The complete listing that follows is to be set down again, exactly as it appears.

....

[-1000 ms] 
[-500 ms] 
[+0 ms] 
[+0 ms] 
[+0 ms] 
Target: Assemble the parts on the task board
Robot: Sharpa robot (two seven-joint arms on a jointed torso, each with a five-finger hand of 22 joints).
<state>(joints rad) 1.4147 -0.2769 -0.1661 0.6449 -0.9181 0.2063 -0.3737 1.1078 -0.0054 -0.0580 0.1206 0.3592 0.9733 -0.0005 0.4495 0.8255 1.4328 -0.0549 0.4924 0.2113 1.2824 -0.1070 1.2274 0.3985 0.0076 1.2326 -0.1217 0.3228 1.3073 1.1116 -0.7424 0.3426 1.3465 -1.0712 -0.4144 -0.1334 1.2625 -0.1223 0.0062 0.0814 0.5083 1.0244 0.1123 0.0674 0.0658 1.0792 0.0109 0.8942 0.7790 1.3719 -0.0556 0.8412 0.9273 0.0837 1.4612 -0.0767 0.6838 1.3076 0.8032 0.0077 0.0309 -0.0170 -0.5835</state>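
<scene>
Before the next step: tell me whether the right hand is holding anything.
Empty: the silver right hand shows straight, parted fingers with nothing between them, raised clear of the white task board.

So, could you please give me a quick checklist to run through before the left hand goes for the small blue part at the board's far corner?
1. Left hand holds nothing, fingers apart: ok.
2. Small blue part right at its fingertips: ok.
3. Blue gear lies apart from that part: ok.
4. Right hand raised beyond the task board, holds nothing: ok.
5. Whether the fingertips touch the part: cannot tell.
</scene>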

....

Output for this exercise.
[-1000 ms] 
[-500 ms] 
[+0 ms] 
[+0 ms] 
[+0 ms] 
Target: Assemble the parts on the task board
Robot: Sharpa robot (two seven-joint arms on a jointed torso, each with a five-finger hand of 22 joints).
<state>(joints rad) 1.4147 -0.2769 -0.1661 0.6449 -0.9181 0.2063 -0.3737 1.1078 -0.0054 -0.0580 0.1206 0.3592 0.9733 -0.0005 0.4495 0.8255 1.4328 -0.0549 0.4924 0.2113 1.2824 -0.1070 1.2274 0.3985 0.0076 1.2326 -0.1217 0.3228 1.3073 1.1116 -0.7424 0.3426 1.3465 -1.0712 -0.4144 -0.1334 1.2625 -0.1223 0.0062 0.0814 0.5083 1.0244 0.1123 0.0674 0.0658 1.0792 0.0109 0.8942 0.7790 1.3719 -0.0556 0.8412 0.9273 0.0837 1.4612 -0.0767 0.6838 1.3076 0.8032 0.0077 0.0309 -0.0170 -0.5835</state>
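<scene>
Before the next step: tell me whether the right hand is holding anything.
Empty: the silver right hand shows straight, parted fingers with nothing between them, raised clear of the white task board.

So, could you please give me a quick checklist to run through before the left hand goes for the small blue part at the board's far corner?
1. Left hand holds nothing, fingers apart: ok.
2. Small blue part right at its fingertips: ok.
3. Blue gear lies apart from that part: ok.
4. Right hand raised beyond the task board, holds nothing: ok.
5. Whether the fingertips touch the part: cannot tell.
</scene>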

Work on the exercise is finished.